Ce basculement reflète une priorité stratégique. La Rapide S était une déclaration de style et d’ingénierie – V12 atmo, VH aluminium, quatre portes élégantes –, quand le DBX adresse une demande mondiale robuste. D’un côté, la pièce singulière ; de l’autre, l’assise de gamme. La décision s’explique sans renier ce que fut la berline.

Reste que l’histoire retiendra la première Aston Martin à quatre portes depuis les années 1930, réinterprétée au XXIe siècle.

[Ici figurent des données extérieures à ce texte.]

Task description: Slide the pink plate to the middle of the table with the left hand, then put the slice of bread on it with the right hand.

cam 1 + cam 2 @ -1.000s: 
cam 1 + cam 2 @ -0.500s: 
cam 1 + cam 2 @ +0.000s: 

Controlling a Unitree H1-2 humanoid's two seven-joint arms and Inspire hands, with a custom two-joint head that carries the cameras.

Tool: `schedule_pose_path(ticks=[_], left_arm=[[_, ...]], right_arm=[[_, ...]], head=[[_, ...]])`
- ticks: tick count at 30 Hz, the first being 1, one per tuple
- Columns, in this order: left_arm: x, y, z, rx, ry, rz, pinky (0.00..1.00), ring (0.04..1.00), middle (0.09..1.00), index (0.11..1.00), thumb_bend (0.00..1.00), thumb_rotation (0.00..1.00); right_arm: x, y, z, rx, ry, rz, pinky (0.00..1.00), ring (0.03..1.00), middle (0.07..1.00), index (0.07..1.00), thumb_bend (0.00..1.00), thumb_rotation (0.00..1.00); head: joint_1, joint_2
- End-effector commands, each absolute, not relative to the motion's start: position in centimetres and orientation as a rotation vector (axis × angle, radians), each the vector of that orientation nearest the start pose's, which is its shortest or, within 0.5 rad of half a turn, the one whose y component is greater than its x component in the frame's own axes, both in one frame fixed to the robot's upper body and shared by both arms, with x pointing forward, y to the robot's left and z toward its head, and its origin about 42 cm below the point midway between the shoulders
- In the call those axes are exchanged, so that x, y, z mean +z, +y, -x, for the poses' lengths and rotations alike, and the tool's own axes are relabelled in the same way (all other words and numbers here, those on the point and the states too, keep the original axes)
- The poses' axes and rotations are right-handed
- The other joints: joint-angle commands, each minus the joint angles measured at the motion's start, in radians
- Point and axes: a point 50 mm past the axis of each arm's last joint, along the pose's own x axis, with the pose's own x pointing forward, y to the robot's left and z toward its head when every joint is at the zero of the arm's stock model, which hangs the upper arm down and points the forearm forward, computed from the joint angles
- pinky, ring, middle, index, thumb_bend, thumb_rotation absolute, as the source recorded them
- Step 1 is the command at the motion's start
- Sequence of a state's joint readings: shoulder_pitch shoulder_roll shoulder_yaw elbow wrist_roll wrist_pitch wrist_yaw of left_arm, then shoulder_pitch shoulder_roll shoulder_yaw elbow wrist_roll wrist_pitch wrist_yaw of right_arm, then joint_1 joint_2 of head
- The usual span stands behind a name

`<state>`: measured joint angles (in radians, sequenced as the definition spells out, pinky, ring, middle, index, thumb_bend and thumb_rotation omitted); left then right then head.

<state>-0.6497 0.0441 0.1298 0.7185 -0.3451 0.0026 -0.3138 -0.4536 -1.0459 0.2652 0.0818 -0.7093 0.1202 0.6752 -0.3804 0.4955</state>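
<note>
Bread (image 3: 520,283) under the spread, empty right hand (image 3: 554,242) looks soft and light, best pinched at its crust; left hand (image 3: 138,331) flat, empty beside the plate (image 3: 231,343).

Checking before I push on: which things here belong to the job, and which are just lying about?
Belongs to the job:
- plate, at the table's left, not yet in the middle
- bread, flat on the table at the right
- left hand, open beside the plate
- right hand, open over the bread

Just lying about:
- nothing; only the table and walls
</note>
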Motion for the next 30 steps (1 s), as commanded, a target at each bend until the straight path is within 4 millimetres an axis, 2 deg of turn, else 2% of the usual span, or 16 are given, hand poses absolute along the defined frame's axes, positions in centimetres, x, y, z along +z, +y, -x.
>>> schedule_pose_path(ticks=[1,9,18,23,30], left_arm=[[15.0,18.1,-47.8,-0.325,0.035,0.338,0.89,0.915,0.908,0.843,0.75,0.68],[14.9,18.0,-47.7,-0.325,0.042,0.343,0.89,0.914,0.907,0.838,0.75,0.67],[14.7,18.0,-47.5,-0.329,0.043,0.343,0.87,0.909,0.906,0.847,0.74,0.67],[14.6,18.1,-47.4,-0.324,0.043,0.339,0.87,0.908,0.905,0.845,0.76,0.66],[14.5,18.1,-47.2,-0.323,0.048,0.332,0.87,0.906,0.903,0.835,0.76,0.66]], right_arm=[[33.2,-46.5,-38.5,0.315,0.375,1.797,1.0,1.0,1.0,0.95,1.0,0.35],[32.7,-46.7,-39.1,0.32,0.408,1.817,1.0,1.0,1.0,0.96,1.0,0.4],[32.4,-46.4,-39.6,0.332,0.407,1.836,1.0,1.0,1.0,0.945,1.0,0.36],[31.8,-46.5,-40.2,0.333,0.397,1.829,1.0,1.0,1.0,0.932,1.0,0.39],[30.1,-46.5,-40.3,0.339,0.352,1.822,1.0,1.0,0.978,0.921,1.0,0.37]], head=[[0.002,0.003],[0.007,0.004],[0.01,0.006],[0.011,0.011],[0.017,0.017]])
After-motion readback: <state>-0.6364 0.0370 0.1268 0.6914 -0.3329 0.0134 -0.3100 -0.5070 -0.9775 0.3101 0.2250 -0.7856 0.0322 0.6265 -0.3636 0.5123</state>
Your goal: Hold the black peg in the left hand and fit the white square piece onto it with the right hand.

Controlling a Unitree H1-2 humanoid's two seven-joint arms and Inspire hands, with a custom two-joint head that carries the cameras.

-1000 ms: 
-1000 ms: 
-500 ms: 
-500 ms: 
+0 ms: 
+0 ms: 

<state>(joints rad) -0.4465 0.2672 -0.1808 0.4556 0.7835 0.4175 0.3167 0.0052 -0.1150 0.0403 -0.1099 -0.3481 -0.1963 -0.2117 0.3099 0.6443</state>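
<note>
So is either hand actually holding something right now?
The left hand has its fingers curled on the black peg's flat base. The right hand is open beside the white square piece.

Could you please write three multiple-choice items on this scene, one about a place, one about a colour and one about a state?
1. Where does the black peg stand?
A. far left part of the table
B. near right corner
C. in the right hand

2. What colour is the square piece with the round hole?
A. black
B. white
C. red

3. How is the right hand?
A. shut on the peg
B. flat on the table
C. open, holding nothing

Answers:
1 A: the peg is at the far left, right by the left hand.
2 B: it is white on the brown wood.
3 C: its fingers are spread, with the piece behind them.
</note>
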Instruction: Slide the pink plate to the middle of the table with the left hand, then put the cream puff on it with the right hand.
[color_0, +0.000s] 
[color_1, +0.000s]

Un jalon important dans la chronologie officielle de la marque, et une parenthèse qui a eu le mérite d’exister pleinement.

Marché actuel et perspectives de collection pour la Rapide S

Dans le paysage des youngtimers de prestige, la Rapide S avance des atouts peu négociables : V12 atmosphérique, architecture aluminium partagée avec les GT maison, et production arrêtée en 2020. À l’heure où la suralimentation et l’électrification redessinent l’offre, ce profil devient plus désirable.

La demande se structure autour de critères clairs : la configuration mécanique et l’authenticité de l’expérience Aston Martin. L’absence de successeur direct renforce l’attrait d’un modèle qui n’a pas d’équivalent strict dans la gamme actuelle.

Pour qui cherche une berline de grand tourisme différente, la Rapide S constitue une porte d’entrée crédible dans l’univers Aston, avec ce supplément d’âme propre au V12. Les connaisseurs le savent : certaines voitures prennent de la valeur d’usage avant de prendre de la valeur tout court.

Conclusion : pourquoi la Rapide S demeure une exception durable

De 2010 à 2013, l’histoire a basculé sur un ajustement simple et décisif : 552 ch et un V12 atmosphérique assumé. À cela, la Rapide S a ajouté l’élégance des quatre portes et la rigueur de la plateforme VH, pour signer une GT singulière. Face aux alternatives plus démonstratives, elle a choisi la mesure et la fidélité à l’ADN Aston Martin. C’est précisément ce qui la rend unique aujourd’hui, et sans doute désirable demain.